What is the Lots Holloway live experience like?
The Lots Holloway live experience is fun, when I play a show, I want the audience to feel like they weren’t just at a show, but they were a part of the show. I want to have people remember the night as something special.
You recorded the track in Bryan Ferry’s studio. Did you get to work with him?
I didn’t actually work with or speak to him; he was away on tour which is why he let us use the space. But there was something magical about working in his personal space, it was like the inside of his mind. The artwork, the rooms, the studio contained all of his personality and that was special.
You’re originally from Cornwall. Was it a huge culture shock moving from a more laid back place like that to London?
The pace shock was unreal, if anyone has been to Cornwall, they’ll know what I mean. Down there we are so laid back, we are chilled and everything will happen ‘dreckley’ (meaning – at some point in the future, not immediately, but soon). Whereas in London, if it wasn’t done by yesterday it wasn’t done fast enough. But I adjusted to that quickly, I love the fast pace of life in London. I also like the size of London. It’s big and expansive and has lots of hidden magic. I love to explore. I’ve never been afraid of anything bigger than me; I’m infatuated with it.
What were you doing before you made music your living?
First of all, climbing trees, riding my BMX, learning to play instruments, – then for one summer I printed T-Shirts for a local shop in Newquay, Cornwall.
I’ve never had a ‘real job’, and I never want one. I would lose my mind with a wage, a salary, and commitment. I’ve always needed to be free. I moved to London and grinded really hard to get small gigs in pubs and bars, playing acoustic covers to pay rent.
What’s the best thing about being an (alt) pop star?
I’m not sure… I’ll tell you when I am one.
There’s some powerful imagery in the video. How much did you have to do with the concept?
The concept was a collaborative effort between me and the director Kat Kemsley. We both were working on the idea of a video full of news clips and disturbing footage separately, so decided it was a clear winner for the concept. It’s a hard hitting video, with some really challenging images, but they’re all real life events that have happened or that are still happening and just because this is pop culture, I don’t think we can shy away from it.
How many instruments can you play, and what’s next on your list to learn?

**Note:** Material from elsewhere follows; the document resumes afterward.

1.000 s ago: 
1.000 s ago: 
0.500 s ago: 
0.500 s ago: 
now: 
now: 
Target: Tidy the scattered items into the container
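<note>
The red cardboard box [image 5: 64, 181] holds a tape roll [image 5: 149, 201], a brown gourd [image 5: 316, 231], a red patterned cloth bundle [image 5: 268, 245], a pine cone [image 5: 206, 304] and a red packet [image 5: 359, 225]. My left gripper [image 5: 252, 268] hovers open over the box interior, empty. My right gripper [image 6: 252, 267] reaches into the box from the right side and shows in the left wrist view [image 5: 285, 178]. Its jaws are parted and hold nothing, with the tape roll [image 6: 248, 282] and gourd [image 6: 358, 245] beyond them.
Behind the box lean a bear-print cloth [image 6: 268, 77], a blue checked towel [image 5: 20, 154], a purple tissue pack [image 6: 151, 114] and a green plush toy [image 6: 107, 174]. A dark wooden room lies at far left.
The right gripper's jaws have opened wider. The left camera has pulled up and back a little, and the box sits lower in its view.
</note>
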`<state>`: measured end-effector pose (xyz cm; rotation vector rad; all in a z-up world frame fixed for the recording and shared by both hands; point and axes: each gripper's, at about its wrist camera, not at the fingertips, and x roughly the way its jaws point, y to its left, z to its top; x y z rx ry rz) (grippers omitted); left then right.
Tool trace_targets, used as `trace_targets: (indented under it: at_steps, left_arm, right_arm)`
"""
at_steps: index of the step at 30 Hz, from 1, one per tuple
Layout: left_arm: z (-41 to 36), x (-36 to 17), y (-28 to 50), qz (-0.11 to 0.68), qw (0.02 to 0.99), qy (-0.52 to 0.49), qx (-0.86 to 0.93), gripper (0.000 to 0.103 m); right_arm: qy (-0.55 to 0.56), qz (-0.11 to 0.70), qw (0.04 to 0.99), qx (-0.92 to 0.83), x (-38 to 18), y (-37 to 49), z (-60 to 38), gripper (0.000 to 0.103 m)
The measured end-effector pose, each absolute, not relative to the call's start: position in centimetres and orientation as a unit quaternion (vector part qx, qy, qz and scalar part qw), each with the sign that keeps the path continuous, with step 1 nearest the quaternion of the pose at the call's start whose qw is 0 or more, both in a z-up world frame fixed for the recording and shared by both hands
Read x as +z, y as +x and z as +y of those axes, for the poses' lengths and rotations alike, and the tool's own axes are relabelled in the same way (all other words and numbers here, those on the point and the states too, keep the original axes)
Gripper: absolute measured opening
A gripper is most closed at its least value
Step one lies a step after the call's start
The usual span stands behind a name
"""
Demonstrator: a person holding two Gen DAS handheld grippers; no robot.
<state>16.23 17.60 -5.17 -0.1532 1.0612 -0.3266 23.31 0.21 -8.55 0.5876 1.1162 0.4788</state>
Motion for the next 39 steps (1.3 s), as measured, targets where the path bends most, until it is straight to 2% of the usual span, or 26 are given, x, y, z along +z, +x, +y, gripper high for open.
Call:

I can play drums, piano, guitar, bass and sing, (I can also play xylophone and glockenspiel) – at the minute I am trying to master the harmonica, one day I’d love to be able to play saxophone, and the violin, but I think I’m good for the moment.
What can we find you doing when you’re not writing and singing?
Sleeping, I guess! I spend most of my waking life sat at a piano, or with my guitar, or at my laptop producing and recording songs, playing live gigs, or listening to records with the lights off… But perhaps you’d find me at the bar with my friends when I eventually need a break.
What’s the next thing we can expect to hear from you?
I have just released a video for the supporting track to ‘World’s On Fire’, it’s called ‘Is Anything Real Anymore? (https://www.youtube.com/watch?v=P0b-4xjgBw4) but apart from that I am back in the studio the first week of April recording a further bunch of songs that will be released and gigged through the rest of 2017.
Thanks for talking to us. Any last comments for our readers?
Thank you for having me, and yes – stay cool and listen to my music.